● Problem to solve
Below are the records; output them exactly from the first line through the line with "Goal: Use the", stopping there.

-- Data for this exercise follows --

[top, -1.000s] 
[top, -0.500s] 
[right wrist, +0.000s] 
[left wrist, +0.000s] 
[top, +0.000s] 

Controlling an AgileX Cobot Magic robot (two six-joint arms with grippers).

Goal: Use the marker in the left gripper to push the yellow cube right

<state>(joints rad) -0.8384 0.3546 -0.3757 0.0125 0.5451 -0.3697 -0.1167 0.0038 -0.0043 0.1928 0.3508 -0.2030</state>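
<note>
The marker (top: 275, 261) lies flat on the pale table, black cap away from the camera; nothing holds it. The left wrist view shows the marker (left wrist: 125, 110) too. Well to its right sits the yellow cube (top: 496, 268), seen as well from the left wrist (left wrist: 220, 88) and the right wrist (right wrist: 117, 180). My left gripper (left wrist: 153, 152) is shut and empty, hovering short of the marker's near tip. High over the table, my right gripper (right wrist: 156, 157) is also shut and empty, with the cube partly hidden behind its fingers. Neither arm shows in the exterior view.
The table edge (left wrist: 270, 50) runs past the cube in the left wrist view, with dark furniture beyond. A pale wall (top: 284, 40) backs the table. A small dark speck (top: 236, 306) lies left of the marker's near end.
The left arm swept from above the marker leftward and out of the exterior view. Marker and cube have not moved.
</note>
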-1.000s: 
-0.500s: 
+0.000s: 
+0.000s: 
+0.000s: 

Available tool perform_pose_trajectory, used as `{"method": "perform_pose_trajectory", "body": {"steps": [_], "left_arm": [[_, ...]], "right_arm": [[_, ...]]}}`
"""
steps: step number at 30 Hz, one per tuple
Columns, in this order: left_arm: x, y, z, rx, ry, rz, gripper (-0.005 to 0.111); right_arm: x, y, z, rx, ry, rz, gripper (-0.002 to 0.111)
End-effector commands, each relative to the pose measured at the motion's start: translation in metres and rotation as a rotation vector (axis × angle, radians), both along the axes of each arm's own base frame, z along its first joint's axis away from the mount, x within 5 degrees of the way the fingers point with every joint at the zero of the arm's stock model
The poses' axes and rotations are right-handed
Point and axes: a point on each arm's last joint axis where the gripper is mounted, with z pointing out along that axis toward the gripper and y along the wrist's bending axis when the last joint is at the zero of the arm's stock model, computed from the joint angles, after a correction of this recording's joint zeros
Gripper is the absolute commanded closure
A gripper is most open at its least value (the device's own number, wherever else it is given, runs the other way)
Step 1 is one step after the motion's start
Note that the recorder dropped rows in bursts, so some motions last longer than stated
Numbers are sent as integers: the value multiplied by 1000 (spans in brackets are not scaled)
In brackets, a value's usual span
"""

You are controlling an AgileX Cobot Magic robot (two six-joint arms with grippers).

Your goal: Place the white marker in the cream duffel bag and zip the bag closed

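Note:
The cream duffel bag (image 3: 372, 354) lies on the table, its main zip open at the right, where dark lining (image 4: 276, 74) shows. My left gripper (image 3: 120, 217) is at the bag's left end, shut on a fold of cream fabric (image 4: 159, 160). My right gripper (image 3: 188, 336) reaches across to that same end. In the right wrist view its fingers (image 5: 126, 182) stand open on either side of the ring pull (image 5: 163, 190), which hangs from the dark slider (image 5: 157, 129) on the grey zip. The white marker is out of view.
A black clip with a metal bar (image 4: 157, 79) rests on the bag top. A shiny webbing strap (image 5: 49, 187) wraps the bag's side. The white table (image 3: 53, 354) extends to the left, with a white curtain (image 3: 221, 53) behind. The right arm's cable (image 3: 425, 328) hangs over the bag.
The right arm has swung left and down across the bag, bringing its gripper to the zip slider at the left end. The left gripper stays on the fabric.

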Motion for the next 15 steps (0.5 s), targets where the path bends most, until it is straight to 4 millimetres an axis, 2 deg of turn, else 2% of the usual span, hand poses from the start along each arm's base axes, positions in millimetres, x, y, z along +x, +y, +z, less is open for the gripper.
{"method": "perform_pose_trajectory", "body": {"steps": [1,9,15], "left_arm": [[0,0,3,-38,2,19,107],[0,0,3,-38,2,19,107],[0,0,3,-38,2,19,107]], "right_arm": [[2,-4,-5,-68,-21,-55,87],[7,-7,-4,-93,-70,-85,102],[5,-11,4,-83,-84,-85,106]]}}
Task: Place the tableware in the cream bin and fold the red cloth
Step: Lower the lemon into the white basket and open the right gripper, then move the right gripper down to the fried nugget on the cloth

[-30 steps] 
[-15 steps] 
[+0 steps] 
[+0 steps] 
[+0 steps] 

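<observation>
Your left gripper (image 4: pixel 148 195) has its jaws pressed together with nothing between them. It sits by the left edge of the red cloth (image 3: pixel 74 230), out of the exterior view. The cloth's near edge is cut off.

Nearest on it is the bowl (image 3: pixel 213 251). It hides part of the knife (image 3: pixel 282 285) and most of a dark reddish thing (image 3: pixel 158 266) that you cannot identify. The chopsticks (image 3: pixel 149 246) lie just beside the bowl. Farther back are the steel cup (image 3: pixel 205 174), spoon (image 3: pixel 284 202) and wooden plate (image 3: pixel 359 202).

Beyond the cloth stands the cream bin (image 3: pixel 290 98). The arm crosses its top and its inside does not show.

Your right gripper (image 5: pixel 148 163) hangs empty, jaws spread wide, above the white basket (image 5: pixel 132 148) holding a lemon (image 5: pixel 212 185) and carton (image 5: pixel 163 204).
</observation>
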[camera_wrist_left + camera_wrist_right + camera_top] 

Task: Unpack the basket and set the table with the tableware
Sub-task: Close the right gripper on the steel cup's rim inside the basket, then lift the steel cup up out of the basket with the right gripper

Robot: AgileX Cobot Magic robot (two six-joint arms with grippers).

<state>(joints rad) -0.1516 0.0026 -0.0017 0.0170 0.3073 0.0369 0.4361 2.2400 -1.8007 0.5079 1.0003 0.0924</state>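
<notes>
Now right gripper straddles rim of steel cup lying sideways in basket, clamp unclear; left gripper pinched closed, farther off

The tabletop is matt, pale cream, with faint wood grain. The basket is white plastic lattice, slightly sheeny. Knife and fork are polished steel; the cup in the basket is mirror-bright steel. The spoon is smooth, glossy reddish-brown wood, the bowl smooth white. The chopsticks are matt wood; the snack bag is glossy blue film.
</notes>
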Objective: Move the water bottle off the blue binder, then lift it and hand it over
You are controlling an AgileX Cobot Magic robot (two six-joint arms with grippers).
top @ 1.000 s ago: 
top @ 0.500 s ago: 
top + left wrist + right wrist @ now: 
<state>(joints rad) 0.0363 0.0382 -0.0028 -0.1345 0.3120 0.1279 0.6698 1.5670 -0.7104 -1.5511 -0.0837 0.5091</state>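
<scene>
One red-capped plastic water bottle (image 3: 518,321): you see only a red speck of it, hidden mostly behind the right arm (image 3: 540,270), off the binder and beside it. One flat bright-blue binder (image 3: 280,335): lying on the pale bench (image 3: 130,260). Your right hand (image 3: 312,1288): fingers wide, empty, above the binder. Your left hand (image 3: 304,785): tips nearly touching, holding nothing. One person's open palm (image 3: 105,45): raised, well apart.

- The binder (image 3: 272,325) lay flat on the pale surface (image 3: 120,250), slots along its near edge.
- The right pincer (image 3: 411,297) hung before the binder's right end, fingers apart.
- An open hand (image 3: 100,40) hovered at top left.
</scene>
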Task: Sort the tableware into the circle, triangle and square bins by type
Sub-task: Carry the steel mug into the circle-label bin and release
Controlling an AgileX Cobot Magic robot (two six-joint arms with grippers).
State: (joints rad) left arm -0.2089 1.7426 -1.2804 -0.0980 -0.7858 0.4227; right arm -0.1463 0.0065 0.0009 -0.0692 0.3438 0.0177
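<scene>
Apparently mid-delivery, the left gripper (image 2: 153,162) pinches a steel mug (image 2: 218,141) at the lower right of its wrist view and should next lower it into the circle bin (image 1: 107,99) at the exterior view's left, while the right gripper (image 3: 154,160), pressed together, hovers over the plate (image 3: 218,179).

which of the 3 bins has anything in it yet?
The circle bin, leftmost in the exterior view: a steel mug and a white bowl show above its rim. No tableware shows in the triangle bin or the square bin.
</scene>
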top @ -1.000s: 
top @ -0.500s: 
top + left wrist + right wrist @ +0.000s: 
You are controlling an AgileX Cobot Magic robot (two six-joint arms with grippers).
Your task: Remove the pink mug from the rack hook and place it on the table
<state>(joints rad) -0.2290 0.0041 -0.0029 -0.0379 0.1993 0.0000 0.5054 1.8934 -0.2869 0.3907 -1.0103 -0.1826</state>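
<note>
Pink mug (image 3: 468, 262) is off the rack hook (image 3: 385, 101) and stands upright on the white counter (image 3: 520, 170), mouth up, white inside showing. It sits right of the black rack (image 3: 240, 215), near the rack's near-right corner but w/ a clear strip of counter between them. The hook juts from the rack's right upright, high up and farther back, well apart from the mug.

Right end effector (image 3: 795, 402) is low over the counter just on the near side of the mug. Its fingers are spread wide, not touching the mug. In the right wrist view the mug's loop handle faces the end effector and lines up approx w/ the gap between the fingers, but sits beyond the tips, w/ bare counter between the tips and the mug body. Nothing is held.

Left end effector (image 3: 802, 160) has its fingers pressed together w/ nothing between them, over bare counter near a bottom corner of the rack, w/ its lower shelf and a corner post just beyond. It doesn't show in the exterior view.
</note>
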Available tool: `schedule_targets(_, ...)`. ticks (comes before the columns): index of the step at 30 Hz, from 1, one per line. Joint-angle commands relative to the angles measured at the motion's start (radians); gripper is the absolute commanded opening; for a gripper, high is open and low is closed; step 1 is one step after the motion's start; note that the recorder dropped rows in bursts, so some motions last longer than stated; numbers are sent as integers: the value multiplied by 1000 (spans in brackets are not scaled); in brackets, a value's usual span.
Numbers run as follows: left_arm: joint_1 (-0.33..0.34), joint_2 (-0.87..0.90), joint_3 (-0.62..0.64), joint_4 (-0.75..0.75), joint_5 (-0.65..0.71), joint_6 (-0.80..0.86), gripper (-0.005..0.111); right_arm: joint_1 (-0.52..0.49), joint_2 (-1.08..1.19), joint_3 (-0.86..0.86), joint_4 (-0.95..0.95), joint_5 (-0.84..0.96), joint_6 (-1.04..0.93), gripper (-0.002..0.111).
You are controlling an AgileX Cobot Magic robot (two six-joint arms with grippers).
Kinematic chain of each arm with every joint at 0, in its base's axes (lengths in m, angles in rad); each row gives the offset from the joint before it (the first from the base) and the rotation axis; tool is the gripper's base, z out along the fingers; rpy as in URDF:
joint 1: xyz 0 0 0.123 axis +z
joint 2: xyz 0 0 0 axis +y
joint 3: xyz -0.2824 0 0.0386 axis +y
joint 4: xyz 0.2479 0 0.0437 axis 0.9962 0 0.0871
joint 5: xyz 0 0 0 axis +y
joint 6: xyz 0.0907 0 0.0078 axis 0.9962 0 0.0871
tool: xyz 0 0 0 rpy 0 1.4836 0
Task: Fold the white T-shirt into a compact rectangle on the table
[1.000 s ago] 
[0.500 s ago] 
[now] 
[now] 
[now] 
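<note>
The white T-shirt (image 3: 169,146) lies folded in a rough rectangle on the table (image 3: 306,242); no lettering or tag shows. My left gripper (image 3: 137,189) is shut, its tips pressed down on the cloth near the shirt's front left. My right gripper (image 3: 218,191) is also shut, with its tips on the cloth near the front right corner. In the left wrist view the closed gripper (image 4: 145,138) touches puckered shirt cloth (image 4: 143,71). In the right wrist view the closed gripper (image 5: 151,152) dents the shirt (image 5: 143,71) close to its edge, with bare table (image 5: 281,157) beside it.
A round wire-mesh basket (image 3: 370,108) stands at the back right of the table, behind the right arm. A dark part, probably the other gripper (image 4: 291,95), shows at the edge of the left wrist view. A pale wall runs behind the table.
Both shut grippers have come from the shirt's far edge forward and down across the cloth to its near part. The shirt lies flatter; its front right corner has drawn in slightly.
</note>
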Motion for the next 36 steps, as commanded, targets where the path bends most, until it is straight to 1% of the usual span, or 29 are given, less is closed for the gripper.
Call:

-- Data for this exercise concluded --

● Worked solution
[top, -1.000s] 
[top, -0.500s] 
[right wrist, +0.000s] 
[left wrist, +0.000s] 
[top, +0.000s] 

Controlling an AgileX Cobot Magic robot (two six-joint arms with grippers).

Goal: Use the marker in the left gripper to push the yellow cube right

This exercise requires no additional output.